How do you grab the attention of jaded creative directors? By arousing their curiosity. In a campaign for Kontor, a dance music label in Germany, Ogilvy Deutschland developed a “Back to Vinyl” direct mail piece that used high-tech gimmickry to promote the new Boris Dlugosch release. Ad agency recipients got a large flat package that contained a vinyl record inside, instead of the usual CD or USB. The vinyl came with instructions to place the record on the printed turntable on the back of the envelope, then activate the QR code with a smart phone. Recipients could listen to the latest Dlugosch track and “move” the needle to play other tracks as well or to contact Kontor via the connect icon. Needless to say, the vinyl promo often became the talk of the office and didn’t get thrown away.
Korea’s largest retail chain, Emart, found that slumping sales at midday were casting a shadow over its revenues and came up with a clever way to attract lunch-time shoppers.
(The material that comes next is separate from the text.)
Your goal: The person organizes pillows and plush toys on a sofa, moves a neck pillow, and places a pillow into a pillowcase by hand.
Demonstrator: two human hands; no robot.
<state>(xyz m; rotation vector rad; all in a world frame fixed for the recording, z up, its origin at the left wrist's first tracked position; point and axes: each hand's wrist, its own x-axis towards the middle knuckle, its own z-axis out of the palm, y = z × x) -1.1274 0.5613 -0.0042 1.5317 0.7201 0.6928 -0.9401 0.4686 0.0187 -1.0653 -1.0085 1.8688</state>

At its 38 locations throughout Seoul, Emart installed three-dimensional QR codes on outdoor pillars located to catch the sun. Like a sundial, the shadows on the QR code moved as the sun changed position, and passersby were alerted that they could only read the QR code’s message between 12 noon and 1 pm. Consumers who scanned the code were directed to the Emart online store where they received $12 coupons for products that would be delivered to their homes. Thousands of consumers claimed Emart vouchers, and sales increased by 25% during the lunch hour.
Up until now QR code technology has seemed more gimmicky than practical. Holding your smart phone up against a QR matrix on a magazine page or a storefront window to reveal the secondary message feels like a bothersome extra step that quickly grows tiresome.
But here’s a QR use that promises real convenience and time-savings. Tesco Homeplus in South Korea opened virtual supermarkets in subway stations, permitting commuters to use their smart phones to make grocery purchases. Designed by Cheil ad agency in Seoul, wall-size displays along the passenger waiting platform simulate the experience of shopping in a real supermarket, showing images and prices of a broad range of frequently needed products. Shoppers merely have to scan the QR code of any product they want to purchase to add it to their online shopping cart. The transaction is all completed online and the purchased items are delivered straight to shoppers’ homes.
From Gizmodo comes this report of how the façade of an entire building in a Tokyo shopping district has been covered in a pattern of QR codes that can be read by smart phones. The N Building AR project by Teradadesign and Qosmo lets passersby view the QR code on their cell phone to enable the display of all kinds of information, including store offerings and interactive ads. It will even allow users to download coupons and make reservations. This is an intriguing concept, but it may meet consumer resistance. Without in-your-face advertising, it may be hard to draw the attention of people who don’t want to be bother holding their cell phones up at QR patterns on a building to see what they have to say. Still, like many other inventions that were initially discounted as futuristic fantasy, QR codes as a communication device should be ignored at your own peril. In recent years we have seen too many “safe” communication design/marketing professions disappear for lack of demand. If QR advertisements on buildings and billboards catch on, who will that affect, how will it change our jobs, and how do we get ahead of the trend rather than be trampled by it?